** Opening Information provided block **
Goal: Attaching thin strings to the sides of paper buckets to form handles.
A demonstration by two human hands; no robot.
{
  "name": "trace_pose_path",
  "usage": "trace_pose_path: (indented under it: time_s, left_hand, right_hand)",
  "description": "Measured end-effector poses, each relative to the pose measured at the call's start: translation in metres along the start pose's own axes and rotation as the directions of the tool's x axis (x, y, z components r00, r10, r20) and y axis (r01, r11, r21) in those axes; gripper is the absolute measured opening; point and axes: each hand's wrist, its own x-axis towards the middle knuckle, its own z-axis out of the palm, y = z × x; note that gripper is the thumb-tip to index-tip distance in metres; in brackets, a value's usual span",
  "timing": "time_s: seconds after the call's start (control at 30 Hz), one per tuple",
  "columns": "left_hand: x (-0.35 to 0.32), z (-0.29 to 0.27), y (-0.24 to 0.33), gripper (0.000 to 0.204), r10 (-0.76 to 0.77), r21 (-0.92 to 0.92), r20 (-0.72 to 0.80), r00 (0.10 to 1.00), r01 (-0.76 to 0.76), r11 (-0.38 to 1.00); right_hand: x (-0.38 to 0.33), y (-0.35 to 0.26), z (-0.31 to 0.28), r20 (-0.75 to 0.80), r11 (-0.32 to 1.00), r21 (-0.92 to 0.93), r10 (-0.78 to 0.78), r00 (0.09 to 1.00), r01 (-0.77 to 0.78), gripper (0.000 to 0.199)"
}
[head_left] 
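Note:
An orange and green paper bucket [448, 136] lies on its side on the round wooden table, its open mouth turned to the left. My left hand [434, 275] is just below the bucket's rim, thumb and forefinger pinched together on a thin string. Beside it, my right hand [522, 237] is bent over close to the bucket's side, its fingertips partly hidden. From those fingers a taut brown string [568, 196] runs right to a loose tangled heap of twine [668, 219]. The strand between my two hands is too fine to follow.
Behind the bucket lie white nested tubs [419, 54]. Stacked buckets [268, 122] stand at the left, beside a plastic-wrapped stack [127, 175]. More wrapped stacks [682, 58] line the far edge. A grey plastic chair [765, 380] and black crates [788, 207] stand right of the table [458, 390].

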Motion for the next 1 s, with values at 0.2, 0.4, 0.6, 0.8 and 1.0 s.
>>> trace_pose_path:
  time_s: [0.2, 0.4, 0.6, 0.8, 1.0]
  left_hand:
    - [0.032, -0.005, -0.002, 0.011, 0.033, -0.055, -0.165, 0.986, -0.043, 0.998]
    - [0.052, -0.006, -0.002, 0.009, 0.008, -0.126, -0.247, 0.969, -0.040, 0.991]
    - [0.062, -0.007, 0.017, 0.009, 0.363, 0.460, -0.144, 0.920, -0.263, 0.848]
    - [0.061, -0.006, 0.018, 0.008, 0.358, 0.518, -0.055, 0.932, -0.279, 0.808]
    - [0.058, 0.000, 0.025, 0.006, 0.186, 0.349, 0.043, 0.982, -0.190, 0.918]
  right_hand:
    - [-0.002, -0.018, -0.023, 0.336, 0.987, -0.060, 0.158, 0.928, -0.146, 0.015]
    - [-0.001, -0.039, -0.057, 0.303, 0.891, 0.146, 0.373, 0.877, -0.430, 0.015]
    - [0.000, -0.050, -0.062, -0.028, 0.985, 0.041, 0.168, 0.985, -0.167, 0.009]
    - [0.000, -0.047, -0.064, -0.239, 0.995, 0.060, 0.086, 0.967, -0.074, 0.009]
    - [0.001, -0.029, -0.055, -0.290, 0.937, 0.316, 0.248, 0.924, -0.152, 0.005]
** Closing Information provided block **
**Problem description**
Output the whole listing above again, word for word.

**Completed exercise**
Goal: Attaching thin strings to the sides of paper buckets to form handles.
A demonstration by two human hands; no robot.
{
  "name": "trace_pose_path",
  "usage": "trace_pose_path: (indented under it: time_s, left_hand, right_hand)",
  "description": "Measured end-effector poses, each relative to the pose measured at the call's start: translation in metres along the start pose's own axes and rotation as the directions of the tool's x axis (x, y, z components r00, r10, r20) and y axis (r01, r11, r21) in those axes; gripper is the absolute measured opening; point and axes: each hand's wrist, its own x-axis towards the middle knuckle, its own z-axis out of the palm, y = z × x; note that gripper is the thumb-tip to index-tip distance in metres; in brackets, a value's usual span",
  "timing": "time_s: seconds after the call's start (control at 30 Hz), one per tuple",
  "columns": "left_hand: x (-0.35 to 0.32), z (-0.29 to 0.27), y (-0.24 to 0.33), gripper (0.000 to 0.204), r10 (-0.76 to 0.77), r21 (-0.92 to 0.92), r20 (-0.72 to 0.80), r00 (0.10 to 1.00), r01 (-0.76 to 0.76), r11 (-0.38 to 1.00); right_hand: x (-0.38 to 0.33), y (-0.35 to 0.26), z (-0.31 to 0.28), r20 (-0.75 to 0.80), r11 (-0.32 to 1.00), r21 (-0.92 to 0.93), r10 (-0.78 to 0.78), r00 (0.09 to 1.00), r01 (-0.77 to 0.78), gripper (0.000 to 0.199)"
}
[head_left] 
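Note:
An orange and green paper bucket [448, 136] lies on its side on the round wooden table, its open mouth turned to the left. My left hand [434, 275] is just below the bucket's rim, thumb and forefinger pinched together on a thin string. Beside it, my right hand [522, 237] is bent over close to the bucket's side, its fingertips partly hidden. From those fingers a taut brown string [568, 196] runs right to a loose tangled heap of twine [668, 219]. The strand between my two hands is too fine to follow.
Behind the bucket lie white nested tubs [419, 54]. Stacked buckets [268, 122] stand at the left, beside a plastic-wrapped stack [127, 175]. More wrapped stacks [682, 58] line the far edge. A grey plastic chair [765, 380] and black crates [788, 207] stand right of the table [458, 390].
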
Motion for the next 1 s, with values at 0.2, 0.4, 0.6, 0.8 and 1.0 s.
>>> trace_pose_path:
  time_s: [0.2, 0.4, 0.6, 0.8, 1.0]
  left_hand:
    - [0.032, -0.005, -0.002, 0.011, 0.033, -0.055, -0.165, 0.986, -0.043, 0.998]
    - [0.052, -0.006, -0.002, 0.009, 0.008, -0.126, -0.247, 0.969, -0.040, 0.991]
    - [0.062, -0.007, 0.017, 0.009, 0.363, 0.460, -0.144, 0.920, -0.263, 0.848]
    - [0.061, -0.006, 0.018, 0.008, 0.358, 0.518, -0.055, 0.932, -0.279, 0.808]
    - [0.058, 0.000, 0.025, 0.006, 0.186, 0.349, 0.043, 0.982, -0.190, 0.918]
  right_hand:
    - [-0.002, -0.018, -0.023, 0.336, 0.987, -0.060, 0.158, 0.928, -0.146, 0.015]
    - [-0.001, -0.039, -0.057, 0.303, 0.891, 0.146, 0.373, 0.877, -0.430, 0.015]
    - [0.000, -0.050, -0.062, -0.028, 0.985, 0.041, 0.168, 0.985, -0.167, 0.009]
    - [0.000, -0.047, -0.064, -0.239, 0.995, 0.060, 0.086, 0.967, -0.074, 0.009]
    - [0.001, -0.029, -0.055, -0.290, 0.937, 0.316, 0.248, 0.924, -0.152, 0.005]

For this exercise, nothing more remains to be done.